Assigned task:
Line by line, print the records exactly, and keep images out of the copy.

[Records drawn from a dataset]
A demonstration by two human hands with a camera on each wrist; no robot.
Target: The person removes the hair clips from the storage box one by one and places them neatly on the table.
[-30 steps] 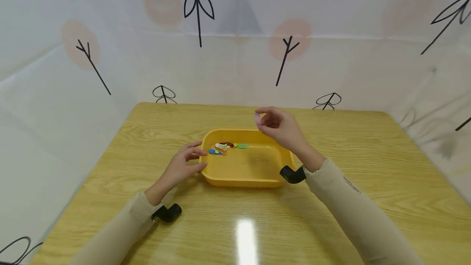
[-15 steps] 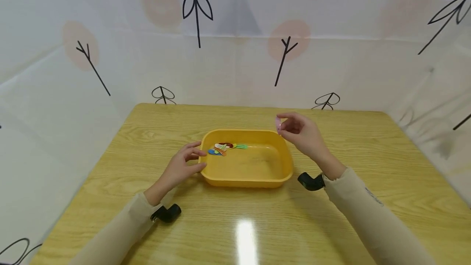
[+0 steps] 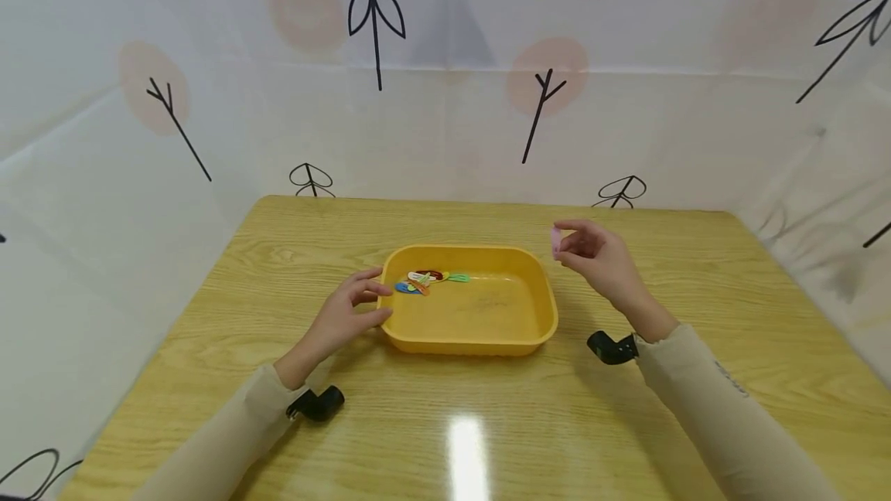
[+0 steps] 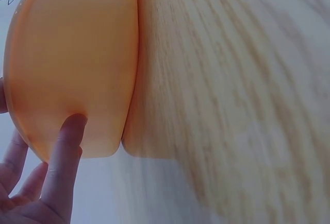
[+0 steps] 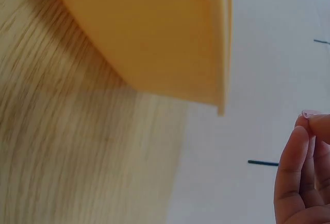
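Observation:
A yellow plastic basin (image 3: pixel 480 347) stands on the wooden table. My left hand (image 3: pixel 348 308) holds its left end, thumb against the outer wall and fingers over the rim; the left wrist view shows one digit (image 4: pixel 67 157) pressed to that wall. Several coloured snap hair clips (image 3: pixel 421 281), among them blue, white, dark red, orange and green, lie in a pile at the basin's left back. Beyond the right rim, my right hand (image 3: pixel 602 265) pinches a pink hair clip (image 3: pixel 555 241) between thumb and fingertip, above the table. Only a small end of that clip (image 5: pixel 308 114) shows in the right wrist view.
The wooden table (image 3: pixel 404 416) extends around the basin on all sides. Behind it hangs a white cloth (image 3: pixel 445 138) with line-drawn plants. Black wrist mounts (image 3: pixel 612 348) stick out from both beige sleeves (image 3: pixel 724 408).
My right hand has moved right and slightly down with the pink hair clip, from over the basin to past its right rim. The left hand and the basin stay put.

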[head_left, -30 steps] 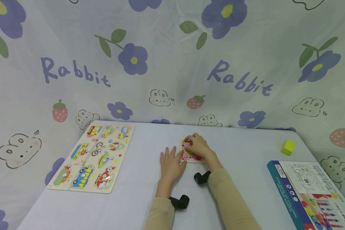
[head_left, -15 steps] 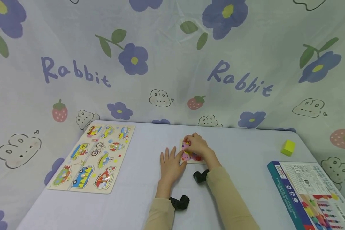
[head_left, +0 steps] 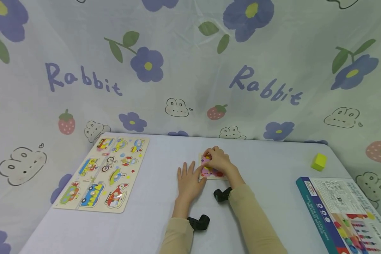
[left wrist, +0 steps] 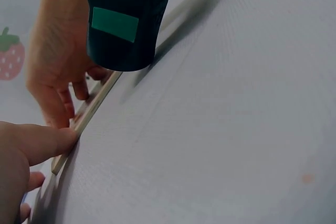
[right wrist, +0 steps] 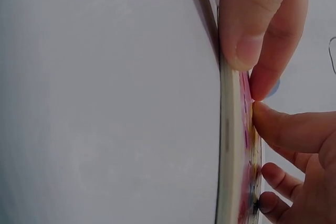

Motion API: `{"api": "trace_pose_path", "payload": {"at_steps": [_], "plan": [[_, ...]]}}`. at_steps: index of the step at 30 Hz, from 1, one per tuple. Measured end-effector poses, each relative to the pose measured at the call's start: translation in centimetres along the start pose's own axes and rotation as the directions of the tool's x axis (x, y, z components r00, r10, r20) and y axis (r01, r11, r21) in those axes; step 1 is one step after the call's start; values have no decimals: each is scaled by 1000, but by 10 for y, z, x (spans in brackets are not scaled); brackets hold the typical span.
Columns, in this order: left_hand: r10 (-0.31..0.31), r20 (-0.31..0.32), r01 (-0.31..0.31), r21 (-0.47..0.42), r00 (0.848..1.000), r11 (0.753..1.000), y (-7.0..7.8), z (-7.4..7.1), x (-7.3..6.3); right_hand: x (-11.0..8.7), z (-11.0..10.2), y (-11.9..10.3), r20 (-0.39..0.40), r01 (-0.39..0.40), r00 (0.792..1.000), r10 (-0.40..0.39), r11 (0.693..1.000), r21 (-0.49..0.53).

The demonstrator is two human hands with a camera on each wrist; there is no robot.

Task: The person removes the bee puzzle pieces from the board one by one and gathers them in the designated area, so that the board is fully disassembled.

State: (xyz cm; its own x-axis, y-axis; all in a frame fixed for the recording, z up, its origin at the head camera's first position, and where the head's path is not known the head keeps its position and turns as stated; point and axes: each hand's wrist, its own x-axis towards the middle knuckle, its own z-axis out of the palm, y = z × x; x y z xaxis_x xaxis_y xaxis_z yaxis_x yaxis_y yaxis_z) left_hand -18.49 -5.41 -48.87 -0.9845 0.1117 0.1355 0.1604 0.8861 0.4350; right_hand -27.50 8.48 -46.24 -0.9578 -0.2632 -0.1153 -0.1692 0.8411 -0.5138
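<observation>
A small wooden puzzle board (head_left: 210, 172) with a pink picture lies on the white table. My left hand (head_left: 189, 183) rests at its near left corner, fingers spread and straight. In the left wrist view the left thumb (left wrist: 50, 141) presses the edge of the puzzle board (left wrist: 86, 117). Curled over the board's far left part, my right hand (head_left: 218, 160) pinches at a puzzle piece with thumb and index finger. The right wrist view has its fingertips (right wrist: 270, 174) on the pink picture; the piece's outline is mostly hidden by the fingers.
To the left lies a large peg puzzle (head_left: 109, 176) with vehicle pieces. A yellow block (head_left: 319, 162) stands at the right, behind a flat printed box (head_left: 343, 211). A black camera sits on each wrist. A printed curtain (head_left: 190, 70) hangs behind the table.
</observation>
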Motion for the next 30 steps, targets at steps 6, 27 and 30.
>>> {"api": "trace_pose_path", "payload": {"at_steps": [6, 27, 30], "plan": [[6, -8, -6, 7, 1000, 1000, 0, 0, 1, 0, -3, -2, 19, 2, 1000, -2, 1000, 17], [-2, 7, 2, -3, 1000, 1000, 1, -2, 0, 4, -11, -8, 64, -8, 998, 11, 999, -46], [-5, 9, 5, -14, 1000, 1000, 1, -2, 0, 6, -11, -6, 94, -27, 995, 27, 1000, -8]]}}
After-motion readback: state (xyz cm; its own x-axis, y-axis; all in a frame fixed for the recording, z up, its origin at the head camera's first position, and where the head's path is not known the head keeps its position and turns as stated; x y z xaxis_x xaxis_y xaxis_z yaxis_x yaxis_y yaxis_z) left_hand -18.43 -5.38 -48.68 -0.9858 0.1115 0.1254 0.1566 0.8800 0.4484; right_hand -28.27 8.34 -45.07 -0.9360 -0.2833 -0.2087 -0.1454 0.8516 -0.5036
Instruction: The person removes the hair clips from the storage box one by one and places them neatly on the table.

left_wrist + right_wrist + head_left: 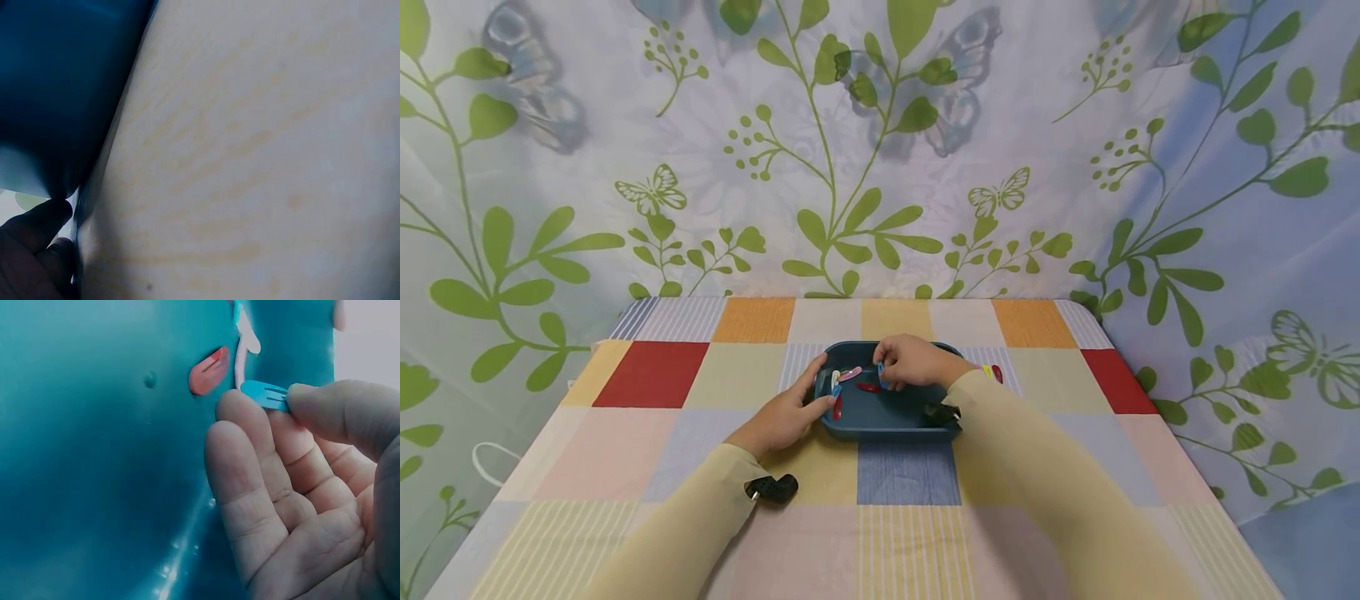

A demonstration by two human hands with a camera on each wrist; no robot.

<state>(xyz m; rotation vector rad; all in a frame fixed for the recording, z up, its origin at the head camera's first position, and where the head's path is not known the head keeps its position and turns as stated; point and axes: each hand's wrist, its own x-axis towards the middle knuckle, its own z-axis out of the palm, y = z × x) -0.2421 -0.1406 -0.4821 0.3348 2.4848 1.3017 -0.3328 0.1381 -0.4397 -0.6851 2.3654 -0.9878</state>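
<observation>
A dark blue tray (891,434) sits on the table with several hair clips inside it. My left hand (781,415) holds the tray's left side, thumb at the rim; in the left wrist view its fingertips (57,212) touch the tray's outer wall. Over the tray, my right hand (916,362) pinches a light blue snap hair clip (264,395) between thumb and fingers. Below it lies a red hair clip (868,387). At the tray's left end are a pink clip (851,373), a cream clip (835,378), a blue clip (837,390) and another red clip (838,408).
Beyond the tray's right side, a yellow clip (987,369) and a red clip (997,373) show past the right wrist. A patchwork cloth (910,475) covers the table. Behind it hangs a leaf-patterned curtain (700,125). A white cable (488,467) loops at the left edge.
</observation>
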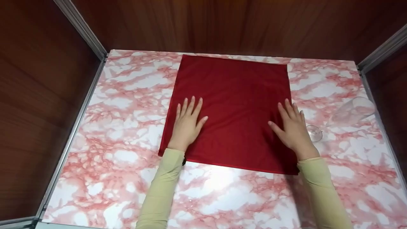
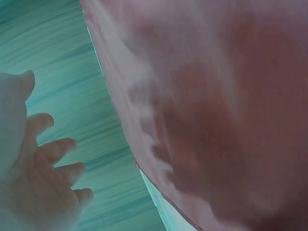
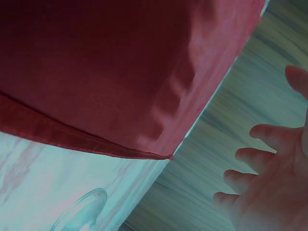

Your solution:
A demonstration by two human hands with a camera on each wrist; no robot.
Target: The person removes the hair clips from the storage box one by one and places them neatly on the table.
[-30 steps] 
[-15 steps] 
[+0 steps] 
[+0 steps] 
[+0 steps] 
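Observation:
A yellow plastic basin (image 3: pixel 480 347) stands on the wooden table. My left hand (image 3: pixel 348 308) holds its left end, thumb against the outer wall and fingers over the rim; the left wrist view shows one digit (image 4: pixel 67 157) pressed to that wall. Several coloured snap hair clips (image 3: pixel 421 281), among them blue, white, dark red, orange and green, lie in a pile at the basin's left back. Beyond the right rim, my right hand (image 3: pixel 602 265) pinches a pink hair clip (image 3: pixel 555 241) between thumb and fingertip, above the table. Only a small end of that clip (image 5: pixel 308 114) shows in the right wrist view.
The wooden table (image 3: pixel 404 416) extends around the basin on all sides. Behind it hangs a white cloth (image 3: pixel 445 138) with line-drawn plants. Black wrist mounts (image 3: pixel 612 348) stick out from both beige sleeves (image 3: pixel 724 408).
My right hand has moved right and slightly down with the pink hair clip, from over the basin to past its right rim. The left hand and the basin stay put.
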
[head_left, -30 steps] 
[head_left, -15 steps] 
[head_left, +0 steps] 
[left wrist, +0 steps] 
[right wrist, +0 steps] 

Motion API: `{"api": "trace_pose_path", "payload": {"at_steps": [_], "plan": [[_, ...]]}}`. at_steps: index of the step at 30 Hz, from 1, one per tuple. Measured end-effector poses, each relative to the pose measured at the call's start: translation in centimetres along the start pose's own axes and rotation as the directions of the tool's x axis (x, y, z components r00, r10, r20) and y axis (r01, r11, r21) in those axes; step 1 is one step after the call's start; values have no decimals: each is scaled by 1000, but by 10 for y, z, x (spans in brackets are not scaled); brackets hold the typical span.
Columns, in this order: left_hand: r10 (-0.31..0.31), r20 (-0.31..0.32), r01 (-0.31..0.31), r21 (-0.47..0.42), r00 (0.848..1.000), r11 (0.753..1.000), y (-7.0..7.8), z (-7.4..7.1), x (-7.3..6.3); right_hand: x (-11.0..8.7), z (-11.0..10.2), y (-11.9..10.3), r20 (-0.39..0.40), r01 (-0.39..0.40), r00 (0.792..1.000), r10 (-0.40..0.39), r11 (0.693..1.000), r21 (-0.49..0.53).

The demonstrator is two human hands with a camera on each wrist; there is no robot.

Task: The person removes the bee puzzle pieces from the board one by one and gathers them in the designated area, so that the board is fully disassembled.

State: (xyz cm; its own x-axis, y-axis; all in a frame fixed for the recording, z up, its origin at the head camera's first position, and where the head's path is not known the head keeps its position and turns as stated; point and axes: each hand's wrist, its own x-axis towards the middle knuckle, its own z-axis out of the palm, y = z × x; x y z xaxis_x xaxis_y xaxis_z yaxis_x yaxis_y yaxis_z) left_hand -18.49 -5.41 -48.87 -0.9845 0.1117 0.1355 0.1604 0.8861 0.4350; right_hand -27.50 8.48 -46.24 -0.9578 -0.2632 -0.1153 -0.1692 0.8411 -0.5138
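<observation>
A small wooden puzzle board (head_left: 210, 172) with a pink picture lies on the white table. My left hand (head_left: 189, 183) rests at its near left corner, fingers spread and straight. In the left wrist view the left thumb (left wrist: 50, 141) presses the edge of the puzzle board (left wrist: 86, 117). Curled over the board's far left part, my right hand (head_left: 218, 160) pinches at a puzzle piece with thumb and index finger. The right wrist view has its fingertips (right wrist: 270, 174) on the pink picture; the piece's outline is mostly hidden by the fingers.
To the left lies a large peg puzzle (head_left: 109, 176) with vehicle pieces. A yellow block (head_left: 319, 162) stands at the right, behind a flat printed box (head_left: 343, 211). A black camera sits on each wrist. A printed curtain (head_left: 190, 70) hangs behind the table.
</observation>
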Motion for the next 30 steps, targets at steps 6, 27 and 30.
>>> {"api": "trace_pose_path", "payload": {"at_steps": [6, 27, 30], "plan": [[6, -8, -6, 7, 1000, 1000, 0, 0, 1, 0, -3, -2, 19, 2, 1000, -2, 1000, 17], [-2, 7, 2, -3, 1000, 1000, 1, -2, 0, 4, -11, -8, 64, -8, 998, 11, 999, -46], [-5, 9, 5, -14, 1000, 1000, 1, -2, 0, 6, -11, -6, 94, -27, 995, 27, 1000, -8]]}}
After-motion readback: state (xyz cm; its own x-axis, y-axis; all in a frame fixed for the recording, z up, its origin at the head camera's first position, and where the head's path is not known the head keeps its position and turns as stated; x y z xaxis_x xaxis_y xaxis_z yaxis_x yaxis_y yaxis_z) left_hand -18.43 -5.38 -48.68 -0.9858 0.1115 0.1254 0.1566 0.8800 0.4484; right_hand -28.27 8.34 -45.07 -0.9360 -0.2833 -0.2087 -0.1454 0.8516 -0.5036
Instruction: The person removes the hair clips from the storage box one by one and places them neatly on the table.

left_wrist + right_wrist + head_left: 

A demonstration by two human hands with a camera on each wrist; no robot.

<state>(xyz m; rotation vector rad; all in a frame fixed for the recording, z up, its origin at the head camera's first position, and where the head's path is not known the head keeps its position and turns as stated; point and axes: each hand's wrist, its own x-axis towards the middle knuckle, its own z-axis out of the palm, y = z × x) -0.2421 -0.1406 -0.4821 0.3348 2.4848 1.3017 -0.3328 0.1381 -0.4397 -0.6851 2.3654 -0.9878</state>
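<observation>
A dark blue tray (891,434) sits on the table with several hair clips inside it. My left hand (781,415) holds the tray's left side, thumb at the rim; in the left wrist view its fingertips (57,212) touch the tray's outer wall. Over the tray, my right hand (916,362) pinches a light blue snap hair clip (264,395) between thumb and fingers. Below it lies a red hair clip (868,387). At the tray's left end are a pink clip (851,373), a cream clip (835,378), a blue clip (837,390) and another red clip (838,408).
Beyond the tray's right side, a yellow clip (987,369) and a red clip (997,373) show past the right wrist. A patchwork cloth (910,475) covers the table. Behind it hangs a leaf-patterned curtain (700,125). A white cable (488,467) loops at the left edge.
</observation>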

No additional work is needed on this exercise.